Small Modular Reactor (SMR) Nuclear Power Plants: Interesting but Not Ready for Prime Time

by Bob Shively, Enerdynamics President and Lead Facilitator

Today’s nuclear reactors are big – typically ranging in size from 600 to more than 1,500 MW. New technologies in development promise much smaller reactors ranging in size from 2 to 300 MW. These smaller units could be installed as a single small power plant or as installations of multiple modules to obtain larger amounts of capacity. Hence, they are called small modular reactors or SMRs.

SMRs, according to the International Atomic Energy Agency (IAEA), are “advanced reactors that produce electricity of up to 300 MW(e) per module ... these reactors have advanced engineered features, are deployable either as a single or multi-module plant, and are designed to be built in factories and shipped to utilities for installation as demand arises.”

SMR diagram

Conceptual drawing of an SMR, Source: SMART Power Co., South Korea

Numerous and diverse SMR technologies are being investigated. The IAEA notes that as of 2020 there are about 50 conceptual designs globally. Most designs are still in research and development, but there are three advanced SMR power plants under construction in Argentina, China, and Russia. Other existing small nuclear units consist of traditional designs rather than advanced technologies. 

Key technologies include:

  • Land-based water-cooled SMR: A reactor similar in concept to existing commercial large nuclear units. Designs may use pressurized water reactor (PWR), boiling water reactor (BWR), or pressurized heavy water reactor (PHWR) concepts. Existing units include power plants in China, India, and Russia. An advanced technology 25 MW unit is now under construction in Argentina.   
  • Marine-based water-cooled SMR: A pressurized water reactor similar to a land-based water cooled SMR but the power plant is located either on a barge or under the water. Russia has adapted the technology from marine propulsion and currently has a two-unit 70 MW power plant under operation. A 60 MW unit is under construction in China.
  • High-temperature gas-cooled SMR: A reactor that is cooled by gas such as helium and operates at a temperature as high as 1800°F (1000°C). Such temperatures create high-temperature and high-pressure steam that increases the thermal efficiency of the generation process. Two units were built in the U.S. — the 40 MW Peach Bottom 1 in Pennsylvania operated from 1967 to 1974, and the 300 MW Fort St. Vrain in Colorado operated from 1979 to 1989. A 210 MW unit is now under construction in China. 

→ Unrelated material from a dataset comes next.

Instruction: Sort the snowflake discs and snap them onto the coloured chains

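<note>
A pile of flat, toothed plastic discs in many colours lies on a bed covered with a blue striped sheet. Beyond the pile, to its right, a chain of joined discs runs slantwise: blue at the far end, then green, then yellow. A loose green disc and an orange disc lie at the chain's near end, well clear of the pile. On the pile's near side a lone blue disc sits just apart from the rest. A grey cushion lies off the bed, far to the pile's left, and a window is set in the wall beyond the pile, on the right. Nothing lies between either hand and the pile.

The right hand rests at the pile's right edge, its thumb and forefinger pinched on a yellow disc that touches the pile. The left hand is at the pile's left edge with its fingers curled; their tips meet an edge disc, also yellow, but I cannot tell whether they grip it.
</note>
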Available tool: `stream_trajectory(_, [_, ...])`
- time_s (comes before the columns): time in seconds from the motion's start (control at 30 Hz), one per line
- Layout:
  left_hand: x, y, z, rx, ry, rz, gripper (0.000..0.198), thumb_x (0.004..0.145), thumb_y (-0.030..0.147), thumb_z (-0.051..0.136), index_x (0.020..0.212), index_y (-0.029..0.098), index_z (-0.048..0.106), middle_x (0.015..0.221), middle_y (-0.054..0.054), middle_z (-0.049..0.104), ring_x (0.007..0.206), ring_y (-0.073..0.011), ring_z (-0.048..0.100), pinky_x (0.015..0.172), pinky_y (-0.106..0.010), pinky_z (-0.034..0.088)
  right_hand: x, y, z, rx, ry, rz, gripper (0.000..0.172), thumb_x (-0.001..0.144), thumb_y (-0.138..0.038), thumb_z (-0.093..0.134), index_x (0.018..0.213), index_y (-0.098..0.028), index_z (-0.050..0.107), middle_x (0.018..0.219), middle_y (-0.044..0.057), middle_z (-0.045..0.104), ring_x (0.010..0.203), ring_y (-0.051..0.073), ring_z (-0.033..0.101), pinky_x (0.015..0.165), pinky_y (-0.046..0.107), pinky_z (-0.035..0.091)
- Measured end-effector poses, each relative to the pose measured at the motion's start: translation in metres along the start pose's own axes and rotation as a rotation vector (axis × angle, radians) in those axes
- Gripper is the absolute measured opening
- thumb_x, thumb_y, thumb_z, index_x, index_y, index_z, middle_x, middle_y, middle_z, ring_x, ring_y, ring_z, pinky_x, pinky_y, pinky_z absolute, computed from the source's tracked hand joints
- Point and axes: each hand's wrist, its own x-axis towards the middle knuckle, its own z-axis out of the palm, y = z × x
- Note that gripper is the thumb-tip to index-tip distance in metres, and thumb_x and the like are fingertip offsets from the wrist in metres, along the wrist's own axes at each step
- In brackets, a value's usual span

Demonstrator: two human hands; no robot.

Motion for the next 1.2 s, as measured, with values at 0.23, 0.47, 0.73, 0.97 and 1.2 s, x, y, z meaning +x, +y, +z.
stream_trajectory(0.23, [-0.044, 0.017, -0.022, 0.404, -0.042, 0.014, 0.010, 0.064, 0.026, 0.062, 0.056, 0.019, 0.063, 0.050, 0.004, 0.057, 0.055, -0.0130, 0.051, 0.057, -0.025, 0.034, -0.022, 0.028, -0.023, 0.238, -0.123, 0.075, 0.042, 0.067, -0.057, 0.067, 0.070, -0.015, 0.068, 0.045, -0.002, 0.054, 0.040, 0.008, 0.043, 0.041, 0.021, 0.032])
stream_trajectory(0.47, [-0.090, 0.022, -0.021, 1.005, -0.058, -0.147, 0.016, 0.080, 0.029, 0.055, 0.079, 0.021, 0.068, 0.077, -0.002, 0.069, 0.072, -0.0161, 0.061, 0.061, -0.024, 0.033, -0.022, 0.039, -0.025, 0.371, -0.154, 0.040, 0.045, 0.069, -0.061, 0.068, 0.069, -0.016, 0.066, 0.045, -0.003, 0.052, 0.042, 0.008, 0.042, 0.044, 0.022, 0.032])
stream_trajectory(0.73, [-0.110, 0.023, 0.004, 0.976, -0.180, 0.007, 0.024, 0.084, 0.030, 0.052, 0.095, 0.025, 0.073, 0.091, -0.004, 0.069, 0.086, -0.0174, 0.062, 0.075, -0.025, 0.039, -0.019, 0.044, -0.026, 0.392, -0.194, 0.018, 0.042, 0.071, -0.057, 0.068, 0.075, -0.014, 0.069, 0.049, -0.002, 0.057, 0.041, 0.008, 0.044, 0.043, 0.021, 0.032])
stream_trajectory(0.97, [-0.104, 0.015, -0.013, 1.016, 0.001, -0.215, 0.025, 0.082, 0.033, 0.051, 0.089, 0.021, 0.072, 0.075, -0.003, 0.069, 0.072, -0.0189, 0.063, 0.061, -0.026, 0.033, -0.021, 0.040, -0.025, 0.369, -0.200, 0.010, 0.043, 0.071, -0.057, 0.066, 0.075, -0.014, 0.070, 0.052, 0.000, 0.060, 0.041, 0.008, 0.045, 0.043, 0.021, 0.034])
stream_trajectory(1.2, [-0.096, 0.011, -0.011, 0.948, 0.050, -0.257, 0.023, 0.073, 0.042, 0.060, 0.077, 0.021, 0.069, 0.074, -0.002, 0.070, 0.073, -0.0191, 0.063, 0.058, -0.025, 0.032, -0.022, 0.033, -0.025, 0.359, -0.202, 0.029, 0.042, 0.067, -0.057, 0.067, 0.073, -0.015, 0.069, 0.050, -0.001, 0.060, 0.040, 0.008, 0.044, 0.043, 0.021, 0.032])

Numerous other technologies are under conceptual or design development but not construction. As of early 2020, the World Nuclear Association lists the following in the well-developed phase with potential for near-term deployment:

There is strong interest in SMRs for several reasons:

  • Nuclear power offers a carbon-free source of electricity without the intermittency of renewables.
  • Modularity allows construction to better match load growth – current nuclear units are built in blocks of 1000 to 2000 MW, which can often take years for load to grow and utilize all the capacity.
  • Modularity could allow units to be built more quickly – current nuclear units typically take five or more years to construct after permits are obtained.
  • Modularity promises more cost control – units recently under construction have tended to balloon in cost during the construction phase whereas SMRs will be constructed in a factory with control over costs.
  • The smaller size may allow units to be used in remote locations without the need to connect to the larger electric grid.
  • Some SMRs are designed to be underground for greater security and safety.
  • Some SMRs are designed for passive shutdown, meaning if something goes wrong the unit automatically shuts down into a safe mode without human intervention.
  • Some SMRs are designed to allow output to be ramped up and down to match variations in load.

Unfortunately, using existing technology designs in smaller units is currently very costly and will not compete with the economics of other power sources. So future growth of SMR depends on advanced technologies that are still under design and unproven. While SMRs may become a viable commercial alternative in the future, in today’s world they are a research and development project.